* [PROBLEM]
Could you please repeat the data below word for word?

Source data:
==*==

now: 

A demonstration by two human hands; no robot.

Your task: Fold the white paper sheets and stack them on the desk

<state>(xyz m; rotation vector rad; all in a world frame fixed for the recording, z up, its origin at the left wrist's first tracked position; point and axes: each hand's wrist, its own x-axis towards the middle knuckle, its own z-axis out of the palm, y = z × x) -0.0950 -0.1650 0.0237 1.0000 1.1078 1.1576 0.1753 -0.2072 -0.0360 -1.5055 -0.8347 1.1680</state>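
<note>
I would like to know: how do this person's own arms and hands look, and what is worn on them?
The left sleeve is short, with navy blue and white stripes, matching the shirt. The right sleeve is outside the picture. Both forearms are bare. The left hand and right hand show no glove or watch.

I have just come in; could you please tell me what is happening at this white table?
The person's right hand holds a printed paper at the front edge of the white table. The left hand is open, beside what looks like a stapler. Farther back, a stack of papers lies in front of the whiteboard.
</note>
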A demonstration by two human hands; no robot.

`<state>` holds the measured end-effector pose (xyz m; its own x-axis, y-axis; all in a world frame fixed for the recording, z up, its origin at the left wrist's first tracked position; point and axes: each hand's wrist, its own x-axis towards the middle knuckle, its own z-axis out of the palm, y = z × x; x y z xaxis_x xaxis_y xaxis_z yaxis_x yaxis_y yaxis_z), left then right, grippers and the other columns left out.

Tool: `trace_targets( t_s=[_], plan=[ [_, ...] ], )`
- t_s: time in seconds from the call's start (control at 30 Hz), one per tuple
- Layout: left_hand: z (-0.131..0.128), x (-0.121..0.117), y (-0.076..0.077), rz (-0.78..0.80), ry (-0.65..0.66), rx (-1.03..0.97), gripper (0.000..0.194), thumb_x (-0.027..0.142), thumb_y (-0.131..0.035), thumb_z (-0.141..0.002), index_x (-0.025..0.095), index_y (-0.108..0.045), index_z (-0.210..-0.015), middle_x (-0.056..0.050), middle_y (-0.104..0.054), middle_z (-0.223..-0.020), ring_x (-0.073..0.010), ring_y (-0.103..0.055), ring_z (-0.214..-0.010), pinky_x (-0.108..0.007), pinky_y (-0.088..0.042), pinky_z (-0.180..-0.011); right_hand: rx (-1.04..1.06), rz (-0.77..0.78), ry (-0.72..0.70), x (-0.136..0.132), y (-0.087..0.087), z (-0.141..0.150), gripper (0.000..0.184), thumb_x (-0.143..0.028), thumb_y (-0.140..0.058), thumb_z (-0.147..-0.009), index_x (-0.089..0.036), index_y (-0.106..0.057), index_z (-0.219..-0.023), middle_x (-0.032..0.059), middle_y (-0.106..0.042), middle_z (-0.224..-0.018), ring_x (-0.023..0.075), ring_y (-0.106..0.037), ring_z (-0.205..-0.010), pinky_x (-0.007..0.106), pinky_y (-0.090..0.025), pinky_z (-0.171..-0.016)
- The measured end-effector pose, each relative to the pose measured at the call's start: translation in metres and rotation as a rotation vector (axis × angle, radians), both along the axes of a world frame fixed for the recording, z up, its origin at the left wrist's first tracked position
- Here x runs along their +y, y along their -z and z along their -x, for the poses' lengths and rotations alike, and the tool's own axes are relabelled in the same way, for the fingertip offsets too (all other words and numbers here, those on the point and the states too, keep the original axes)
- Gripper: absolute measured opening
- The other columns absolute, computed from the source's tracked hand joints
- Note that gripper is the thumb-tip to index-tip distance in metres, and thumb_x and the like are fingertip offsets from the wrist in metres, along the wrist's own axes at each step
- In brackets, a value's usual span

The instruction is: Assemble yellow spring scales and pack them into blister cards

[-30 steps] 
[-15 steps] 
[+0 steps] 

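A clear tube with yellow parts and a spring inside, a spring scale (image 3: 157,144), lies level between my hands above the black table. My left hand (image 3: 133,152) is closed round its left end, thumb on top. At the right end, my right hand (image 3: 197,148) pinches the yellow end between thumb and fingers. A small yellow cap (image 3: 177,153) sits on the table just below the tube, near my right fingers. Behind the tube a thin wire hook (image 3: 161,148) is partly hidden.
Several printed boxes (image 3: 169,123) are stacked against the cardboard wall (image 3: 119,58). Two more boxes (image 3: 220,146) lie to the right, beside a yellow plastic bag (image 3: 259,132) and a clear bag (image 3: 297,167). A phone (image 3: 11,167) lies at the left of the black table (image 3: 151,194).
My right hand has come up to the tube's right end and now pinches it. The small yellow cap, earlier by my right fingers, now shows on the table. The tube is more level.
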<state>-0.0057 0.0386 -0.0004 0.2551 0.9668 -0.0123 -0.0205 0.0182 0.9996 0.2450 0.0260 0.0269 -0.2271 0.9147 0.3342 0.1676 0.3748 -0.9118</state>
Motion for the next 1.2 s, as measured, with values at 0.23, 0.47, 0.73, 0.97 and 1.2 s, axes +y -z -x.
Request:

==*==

* [WRITTEN RESPONSE]
now: 

A demonstration by two human hands; no robot.

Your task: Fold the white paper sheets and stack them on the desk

<state>(xyz m; rotation vector rad; all in a world frame fixed for the recording, z up, its origin at the left wrist's first tracked position; point and axes: each hand's wrist, its own x-axis towards the middle knuckle, its own z-axis out of the palm, y = z × x) -0.0950 -0.1650 0.0237 1.0000 1.1078 1.1576 0.1753 -0.2072 -0.0360 -1.5055 -0.8347 1.1680</state>
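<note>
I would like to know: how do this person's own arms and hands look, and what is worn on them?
The left sleeve is short, with navy blue and white stripes, matching the shirt. The right sleeve is outside the picture. Both forearms are bare. The left hand and right hand show no glove or watch.

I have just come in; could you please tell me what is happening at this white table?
The person's right hand holds a printed paper at the front edge of the white table. The left hand is open, beside what looks like a stapler. Farther back, a stack of papers lies in front of the whiteboard.
</note>
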A demonstration by two human hands; no robot.

`<state>` holds the measured end-effector pose (xyz m; its own x-axis, y-axis; all in a world frame fixed for the recording, z up, its origin at the left wrist's first tracked position; point and axes: each hand's wrist, its own x-axis towards the middle knuckle, its own z-axis out of the palm, y = z × x; x y z xaxis_x xaxis_y xaxis_z yaxis_x yaxis_y yaxis_z), left then right, grippers and the other columns left out.

Tool: `trace_targets( t_s=[_], plan=[ [_, ...] ], )`
- t_s: time in seconds from the call's start (control at 30 Hz), one per tuple
- Layout: left_hand: z (-0.131..0.128), x (-0.121..0.117), y (-0.076..0.077), rz (-0.78..0.80), ry (-0.65..0.66), rx (-1.03..0.97), gripper (0.000..0.194), thumb_x (-0.027..0.142), thumb_y (-0.131..0.035), thumb_z (-0.141..0.002), index_x (-0.025..0.095), index_y (-0.108..0.045), index_z (-0.210..-0.015), middle_x (-0.056..0.050), middle_y (-0.104..0.054), middle_z (-0.223..-0.020), ring_x (-0.073..0.010), ring_y (-0.103..0.055), ring_z (-0.214..-0.010), pinky_x (-0.108..0.007), pinky_y (-0.088..0.042), pinky_z (-0.180..-0.011); right_hand: rx (-1.04..1.06), rz (-0.77..0.78), ry (-0.72..0.70), x (-0.136..0.132), y (-0.087..0.087), z (-0.141..0.150), gripper (0.000..0.184), thumb_x (-0.143..0.028), thumb_y (-0.140..0.058), thumb_z (-0.147..-0.009), index_x (-0.089..0.036), index_y (-0.106..0.057), index_z (-0.219..-0.023), middle_x (-0.032..0.059), middle_y (-0.106..0.042), middle_z (-0.224..-0.018), ring_x (-0.023..0.075), ring_y (-0.106..0.037), ring_z (-0.205..-0.010), pinky_x (-0.007..0.106), pinky_y (-0.090..0.025), pinky_z (-0.171..-0.016)
- The measured end-effector pose, each relative to the pose measured at the call's start: translation in metres and rotation as a rotation vector (axis × angle, radians), both along the axes of a world frame fixed for the recording, z up, its origin at the left wrist's first tracked position
- Here x runs along their +y, y along their -z and z along their -x, for the poses' lengths and rotations alike, and the tool's own axes are relabelled in the same way, for the fingertip offsets too (all other words and numbers here, those on the point and the states too, keep the original axes)
- Gripper: absolute measured opening
- The other columns absolute, computed from the source's tracked hand joints
- Note that gripper is the thumb-tip to index-tip distance in metres, and thumb_x and the like are fingertip offsets from the wrist in metres, along the wrist's own axes at each step
- In brackets, a value's usual span

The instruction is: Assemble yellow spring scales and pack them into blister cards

[-30 steps] 
[-15 steps] 
[+0 steps] 

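A clear tube with yellow parts and a spring inside, a spring scale (image 3: 157,144), lies level between my hands above the black table. My left hand (image 3: 133,152) is closed round its left end, thumb on top. At the right end, my right hand (image 3: 197,148) pinches the yellow end between thumb and fingers. A small yellow cap (image 3: 177,153) sits on the table just below the tube, near my right fingers. Behind the tube a thin wire hook (image 3: 161,148) is partly hidden.
Several printed boxes (image 3: 169,123) are stacked against the cardboard wall (image 3: 119,58). Two more boxes (image 3: 220,146) lie to the right, beside a yellow plastic bag (image 3: 259,132) and a clear bag (image 3: 297,167). A phone (image 3: 11,167) lies at the left of the black table (image 3: 151,194).
My right hand has come up to the tube's right end and now pinches it. The small yellow cap, earlier by my right fingers, now shows on the table. The tube is more level.
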<state>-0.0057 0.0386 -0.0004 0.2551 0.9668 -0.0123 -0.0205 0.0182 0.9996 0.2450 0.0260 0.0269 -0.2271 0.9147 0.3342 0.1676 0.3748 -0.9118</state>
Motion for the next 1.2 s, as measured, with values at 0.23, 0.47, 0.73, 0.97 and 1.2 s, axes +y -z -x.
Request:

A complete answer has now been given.